● Exercise goal
Retype the whole listing, character for character.

● Data provided
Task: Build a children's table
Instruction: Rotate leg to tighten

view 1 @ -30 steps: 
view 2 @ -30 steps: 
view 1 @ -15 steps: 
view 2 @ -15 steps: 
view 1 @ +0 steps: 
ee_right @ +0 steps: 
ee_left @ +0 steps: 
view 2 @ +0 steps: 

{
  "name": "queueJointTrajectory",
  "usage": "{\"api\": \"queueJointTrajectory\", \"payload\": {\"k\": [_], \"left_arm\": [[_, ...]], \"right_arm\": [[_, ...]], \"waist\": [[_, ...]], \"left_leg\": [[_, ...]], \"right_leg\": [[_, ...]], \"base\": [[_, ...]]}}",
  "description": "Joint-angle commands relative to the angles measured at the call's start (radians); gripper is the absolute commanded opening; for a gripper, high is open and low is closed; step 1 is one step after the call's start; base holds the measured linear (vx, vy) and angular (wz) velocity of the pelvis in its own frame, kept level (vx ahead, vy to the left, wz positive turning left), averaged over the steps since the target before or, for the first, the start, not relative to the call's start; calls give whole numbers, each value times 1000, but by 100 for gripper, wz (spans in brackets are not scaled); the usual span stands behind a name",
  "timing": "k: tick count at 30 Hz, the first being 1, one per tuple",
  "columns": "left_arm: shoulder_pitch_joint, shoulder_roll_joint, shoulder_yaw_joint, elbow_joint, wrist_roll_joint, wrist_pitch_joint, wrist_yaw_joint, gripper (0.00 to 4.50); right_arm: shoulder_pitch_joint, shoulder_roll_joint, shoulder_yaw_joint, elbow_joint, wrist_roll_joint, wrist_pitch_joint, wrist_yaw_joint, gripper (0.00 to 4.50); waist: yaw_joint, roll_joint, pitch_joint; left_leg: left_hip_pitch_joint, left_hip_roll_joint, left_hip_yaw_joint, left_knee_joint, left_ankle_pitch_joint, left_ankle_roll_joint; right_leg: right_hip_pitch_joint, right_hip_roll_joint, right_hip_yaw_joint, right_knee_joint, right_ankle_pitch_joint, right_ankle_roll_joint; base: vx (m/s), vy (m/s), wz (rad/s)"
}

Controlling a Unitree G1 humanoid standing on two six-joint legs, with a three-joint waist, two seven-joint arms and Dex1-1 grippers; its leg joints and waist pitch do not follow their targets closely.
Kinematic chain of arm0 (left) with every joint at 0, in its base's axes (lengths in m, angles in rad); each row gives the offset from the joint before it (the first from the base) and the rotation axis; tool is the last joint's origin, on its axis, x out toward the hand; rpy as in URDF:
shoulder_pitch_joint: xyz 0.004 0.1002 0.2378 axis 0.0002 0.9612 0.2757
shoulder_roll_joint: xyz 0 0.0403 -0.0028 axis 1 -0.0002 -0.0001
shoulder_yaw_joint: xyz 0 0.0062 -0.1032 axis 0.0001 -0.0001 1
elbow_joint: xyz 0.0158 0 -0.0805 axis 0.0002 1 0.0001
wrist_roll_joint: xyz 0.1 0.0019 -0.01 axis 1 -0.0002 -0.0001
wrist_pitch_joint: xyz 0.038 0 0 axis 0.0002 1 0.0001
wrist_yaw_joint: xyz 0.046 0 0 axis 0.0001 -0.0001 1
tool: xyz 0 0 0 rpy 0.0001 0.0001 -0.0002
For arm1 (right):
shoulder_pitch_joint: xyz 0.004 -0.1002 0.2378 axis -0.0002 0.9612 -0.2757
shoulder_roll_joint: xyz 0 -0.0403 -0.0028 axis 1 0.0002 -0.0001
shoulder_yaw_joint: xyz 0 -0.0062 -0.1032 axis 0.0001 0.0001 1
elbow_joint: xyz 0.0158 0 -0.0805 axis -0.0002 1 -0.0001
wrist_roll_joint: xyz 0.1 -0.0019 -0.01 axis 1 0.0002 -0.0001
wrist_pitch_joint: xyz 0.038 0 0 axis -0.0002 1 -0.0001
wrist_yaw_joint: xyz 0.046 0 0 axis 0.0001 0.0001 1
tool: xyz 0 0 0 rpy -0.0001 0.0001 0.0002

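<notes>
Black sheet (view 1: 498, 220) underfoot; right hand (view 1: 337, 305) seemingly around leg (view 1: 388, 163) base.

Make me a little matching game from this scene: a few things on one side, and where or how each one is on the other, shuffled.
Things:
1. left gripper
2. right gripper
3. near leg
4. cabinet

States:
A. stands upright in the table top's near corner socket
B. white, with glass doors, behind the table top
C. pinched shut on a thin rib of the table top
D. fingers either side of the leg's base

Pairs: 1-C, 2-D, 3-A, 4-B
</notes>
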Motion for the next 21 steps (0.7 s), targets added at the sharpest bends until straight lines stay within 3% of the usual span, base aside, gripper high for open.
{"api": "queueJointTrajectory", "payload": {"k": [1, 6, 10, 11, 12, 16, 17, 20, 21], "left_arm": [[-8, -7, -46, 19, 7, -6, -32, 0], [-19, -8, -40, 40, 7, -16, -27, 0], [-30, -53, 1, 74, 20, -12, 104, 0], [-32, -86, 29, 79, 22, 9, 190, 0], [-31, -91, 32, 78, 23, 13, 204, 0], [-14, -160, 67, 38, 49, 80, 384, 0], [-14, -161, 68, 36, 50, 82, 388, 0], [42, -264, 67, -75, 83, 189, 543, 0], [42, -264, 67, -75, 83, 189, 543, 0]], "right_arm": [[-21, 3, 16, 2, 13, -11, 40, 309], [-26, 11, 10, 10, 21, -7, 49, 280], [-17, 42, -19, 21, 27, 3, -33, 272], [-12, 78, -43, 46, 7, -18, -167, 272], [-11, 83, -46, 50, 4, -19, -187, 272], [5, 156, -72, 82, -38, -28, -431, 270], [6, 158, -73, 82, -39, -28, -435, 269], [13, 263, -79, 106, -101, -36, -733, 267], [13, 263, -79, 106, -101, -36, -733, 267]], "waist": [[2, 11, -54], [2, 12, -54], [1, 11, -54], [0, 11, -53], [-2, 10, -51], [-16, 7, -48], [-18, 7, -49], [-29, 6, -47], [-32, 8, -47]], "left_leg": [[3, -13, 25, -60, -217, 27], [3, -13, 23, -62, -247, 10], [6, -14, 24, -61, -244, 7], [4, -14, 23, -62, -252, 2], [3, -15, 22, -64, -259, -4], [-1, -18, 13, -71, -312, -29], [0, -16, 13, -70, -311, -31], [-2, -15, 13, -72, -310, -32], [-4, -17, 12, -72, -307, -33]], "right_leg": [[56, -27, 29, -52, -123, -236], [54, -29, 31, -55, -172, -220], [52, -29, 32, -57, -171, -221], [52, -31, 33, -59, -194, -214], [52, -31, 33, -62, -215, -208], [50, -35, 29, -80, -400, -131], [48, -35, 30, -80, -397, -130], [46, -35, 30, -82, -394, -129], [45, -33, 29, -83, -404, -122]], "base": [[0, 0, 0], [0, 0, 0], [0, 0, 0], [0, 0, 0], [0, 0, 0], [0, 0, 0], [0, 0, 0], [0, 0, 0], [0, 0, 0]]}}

● Task response
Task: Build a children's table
Instruction: Rotate leg to tighten

view 1 @ -30 steps: 
view 2 @ -30 steps: 
view 1 @ -15 steps: 
view 2 @ -15 steps: 
view 1 @ +0 steps: 
ee_right @ +0 steps: 
ee_left @ +0 steps: 
view 2 @ +0 steps: 

{
  "name": "queueJointTrajectory",
  "usage": "{\"api\": \"queueJointTrajectory\", \"payload\": {\"k\": [_], \"left_arm\": [[_, ...]], \"right_arm\": [[_, ...]], \"waist\": [[_, ...]], \"left_leg\": [[_, ...]], \"right_leg\": [[_, ...]], \"base\": [[_, ...]]}}",
  "description": "Joint-angle commands relative to the angles measured at the call's start (radians); gripper is the absolute commanded opening; for a gripper, high is open and low is closed; step 1 is one step after the call's start; base holds the measured linear (vx, vy) and angular (wz) velocity of the pelvis in its own frame, kept level (vx ahead, vy to the left, wz positive turning left), averaged over the steps since the target before or, for the first, the start, not relative to the call's start; calls give whole numbers, each value times 1000, but by 100 for gripper, wz (spans in brackets are not scaled); the usual span stands behind a name",
  "timing": "k: tick count at 30 Hz, the first being 1, one per tuple",
  "columns": "left_arm: shoulder_pitch_joint, shoulder_roll_joint, shoulder_yaw_joint, elbow_joint, wrist_roll_joint, wrist_pitch_joint, wrist_yaw_joint, gripper (0.00 to 4.50); right_arm: shoulder_pitch_joint, shoulder_roll_joint, shoulder_yaw_joint, elbow_joint, wrist_roll_joint, wrist_pitch_joint, wrist_yaw_joint, gripper (0.00 to 4.50); waist: yaw_joint, roll_joint, pitch_joint; left_leg: left_hip_pitch_joint, left_hip_roll_joint, left_hip_yaw_joint, left_knee_joint, left_ankle_pitch_joint, left_ankle_roll_joint; right_leg: right_hip_pitch_joint, right_hip_roll_joint, right_hip_yaw_joint, right_knee_joint, right_ankle_pitch_joint, right_ankle_roll_joint; base: vx (m/s), vy (m/s), wz (rad/s)"
}

Controlling a Unitree G1 humanoid standing on two six-joint legs, with a three-joint waist, two seven-joint arms and Dex1-1 grippers; its leg joints and waist pitch do not follow their targets closely.
Kinematic chain of arm0 (left) with every joint at 0, in its base's axes (lengths in m, angles in rad); each row gives the offset from the joint before it (the first from the base) and the rotation axis; tool is the last joint's origin, on its axis, x out toward the hand; rpy as in URDF:
shoulder_pitch_joint: xyz 0.004 0.1002 0.2378 axis 0.0002 0.9612 0.2757
shoulder_roll_joint: xyz 0 0.0403 -0.0028 axis 1 -0.0002 -0.0001
shoulder_yaw_joint: xyz 0 0.0062 -0.1032 axis 0.0001 -0.0001 1
elbow_joint: xyz 0.0158 0 -0.0805 axis 0.0002 1 0.0001
wrist_roll_joint: xyz 0.1 0.0019 -0.01 axis 1 -0.0002 -0.0001
wrist_pitch_joint: xyz 0.038 0 0 axis 0.0002 1 0.0001
wrist_yaw_joint: xyz 0.046 0 0 axis 0.0001 -0.0001 1
tool: xyz 0 0 0 rpy 0.0001 0.0001 -0.0002
For arm1 (right):
shoulder_pitch_joint: xyz 0.004 -0.1002 0.2378 axis -0.0002 0.9612 -0.2757
shoulder_roll_joint: xyz 0 -0.0403 -0.0028 axis 1 0.0002 -0.0001
shoulder_yaw_joint: xyz 0 -0.0062 -0.1032 axis 0.0001 0.0001 1
elbow_joint: xyz 0.0158 0 -0.0805 axis -0.0002 1 -0.0001
wrist_roll_joint: xyz 0.1 -0.0019 -0.01 axis 1 0.0002 -0.0001
wrist_pitch_joint: xyz 0.038 0 0 axis -0.0002 1 -0.0001
wrist_yaw_joint: xyz 0.046 0 0 axis 0.0001 0.0001 1
tool: xyz 0 0 0 rpy -0.0001 0.0001 0.0002

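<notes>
Black sheet (view 1: 498, 220) underfoot; right hand (view 1: 337, 305) seemingly around leg (view 1: 388, 163) base.

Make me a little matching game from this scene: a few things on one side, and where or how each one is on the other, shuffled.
Things:
1. left gripper
2. right gripper
3. near leg
4. cabinet

States:
A. stands upright in the table top's near corner socket
B. white, with glass doors, behind the table top
C. pinched shut on a thin rib of the table top
D. fingers either side of the leg's base

Pairs: 1-C, 2-D, 3-A, 4-B
</notes>
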Motion for the next 21 steps (0.7 s), targets added at the sharpest bends until straight lines stay within 3% of the usual span, base aside, gripper high for open.
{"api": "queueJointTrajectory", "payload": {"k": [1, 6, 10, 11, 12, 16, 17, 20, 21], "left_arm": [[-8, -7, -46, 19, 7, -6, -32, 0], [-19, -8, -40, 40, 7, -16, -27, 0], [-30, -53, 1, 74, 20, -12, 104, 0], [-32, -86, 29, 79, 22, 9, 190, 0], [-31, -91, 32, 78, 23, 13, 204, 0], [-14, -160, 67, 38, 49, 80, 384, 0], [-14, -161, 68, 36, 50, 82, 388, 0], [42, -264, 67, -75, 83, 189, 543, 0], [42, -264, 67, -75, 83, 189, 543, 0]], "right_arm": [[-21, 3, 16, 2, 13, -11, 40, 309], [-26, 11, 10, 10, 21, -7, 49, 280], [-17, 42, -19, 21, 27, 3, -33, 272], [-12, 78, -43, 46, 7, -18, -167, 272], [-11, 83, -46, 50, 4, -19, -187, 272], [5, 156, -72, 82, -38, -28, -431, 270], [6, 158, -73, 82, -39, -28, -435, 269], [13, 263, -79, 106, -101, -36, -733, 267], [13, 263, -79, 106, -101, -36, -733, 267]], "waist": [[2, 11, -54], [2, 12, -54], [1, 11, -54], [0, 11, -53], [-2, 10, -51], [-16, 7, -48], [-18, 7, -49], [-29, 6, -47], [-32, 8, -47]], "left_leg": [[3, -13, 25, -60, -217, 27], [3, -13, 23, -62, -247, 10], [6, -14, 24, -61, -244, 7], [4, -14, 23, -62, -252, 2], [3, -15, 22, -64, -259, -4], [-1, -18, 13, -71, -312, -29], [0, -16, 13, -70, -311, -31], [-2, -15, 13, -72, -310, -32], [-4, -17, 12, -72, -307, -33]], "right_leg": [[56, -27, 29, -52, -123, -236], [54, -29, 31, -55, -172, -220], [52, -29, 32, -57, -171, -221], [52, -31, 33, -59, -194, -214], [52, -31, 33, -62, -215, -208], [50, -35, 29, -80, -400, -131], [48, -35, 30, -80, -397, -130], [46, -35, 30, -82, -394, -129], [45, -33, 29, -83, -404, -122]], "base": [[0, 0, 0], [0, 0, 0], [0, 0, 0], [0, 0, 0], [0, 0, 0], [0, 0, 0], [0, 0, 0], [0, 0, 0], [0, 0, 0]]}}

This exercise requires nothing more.